Maathai remained a vocal opponent of the Kenyan government until Moi's political party lost control in 2002. After several failed attempts, she finally earned a seat in the country's parliament that same year. Maathai soon was appointed assistant minister of environment, natural resources and wildlife. In 2004, she received a remarkable honor. Maathai was given the 2004 Nobel Peace Prize for "her contribution to sustainable development, democracy and peace," according to the Nobel Foundation website.
In her Nobel speech, Maathai said that picking her for the renowned peace prize "challenged the world to broaden the understanding of peace: There can be no peace without equitable development; and there can be no development without sustainable management of the environment in a democratic and peaceful space." She also called for the release of fellow activist Aung San Suu Kyi in her talk.

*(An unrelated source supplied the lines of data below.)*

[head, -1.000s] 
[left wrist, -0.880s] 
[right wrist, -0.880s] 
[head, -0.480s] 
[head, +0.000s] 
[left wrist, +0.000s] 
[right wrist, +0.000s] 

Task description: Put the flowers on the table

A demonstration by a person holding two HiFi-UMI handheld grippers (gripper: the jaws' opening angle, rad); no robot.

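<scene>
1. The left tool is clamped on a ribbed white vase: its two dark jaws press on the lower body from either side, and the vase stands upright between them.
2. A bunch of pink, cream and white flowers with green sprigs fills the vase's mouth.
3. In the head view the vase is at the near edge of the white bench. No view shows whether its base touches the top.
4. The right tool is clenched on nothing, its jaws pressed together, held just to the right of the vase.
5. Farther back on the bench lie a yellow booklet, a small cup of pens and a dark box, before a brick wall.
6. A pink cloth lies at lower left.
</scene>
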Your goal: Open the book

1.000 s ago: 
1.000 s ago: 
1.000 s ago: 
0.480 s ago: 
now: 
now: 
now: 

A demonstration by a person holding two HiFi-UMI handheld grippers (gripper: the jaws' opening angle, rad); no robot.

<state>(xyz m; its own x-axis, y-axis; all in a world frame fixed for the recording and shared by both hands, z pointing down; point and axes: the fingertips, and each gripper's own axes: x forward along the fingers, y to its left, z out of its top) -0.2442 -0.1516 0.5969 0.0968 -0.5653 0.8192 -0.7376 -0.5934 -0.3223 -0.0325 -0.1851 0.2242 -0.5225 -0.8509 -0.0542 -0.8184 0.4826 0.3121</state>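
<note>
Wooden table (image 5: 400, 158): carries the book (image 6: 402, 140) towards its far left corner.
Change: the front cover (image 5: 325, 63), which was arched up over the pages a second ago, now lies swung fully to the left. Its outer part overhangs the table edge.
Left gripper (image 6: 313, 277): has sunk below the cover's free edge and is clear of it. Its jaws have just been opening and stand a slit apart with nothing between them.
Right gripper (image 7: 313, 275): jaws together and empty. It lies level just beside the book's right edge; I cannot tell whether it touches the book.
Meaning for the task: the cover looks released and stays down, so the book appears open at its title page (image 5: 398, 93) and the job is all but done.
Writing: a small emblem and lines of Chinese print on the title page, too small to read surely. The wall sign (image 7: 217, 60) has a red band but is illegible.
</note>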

Maathai shared her amazing life story with the world in the 2006 memoir Unbowed. In her final years, she battled ovarian cancer. She died on September 25, 2011, at the age of 71 years old. Maathai was survived by her three children: Waweru, Wanjira and Muta.
Former U.S. vice president and fellow environmentalist Al Gore was among those who offered remembrances of Maathai. "Wangari overcame incredible obstacles to devote her life to service—service to her children, to her constituents, to the women, and indeed all the people of Kenya—and to the world as a whole,'' according to The New York Times. She remains a potent example of how one person can be a force for change. As Maathai once wrote in her memoir, "What people see as fearlessness is really persistence."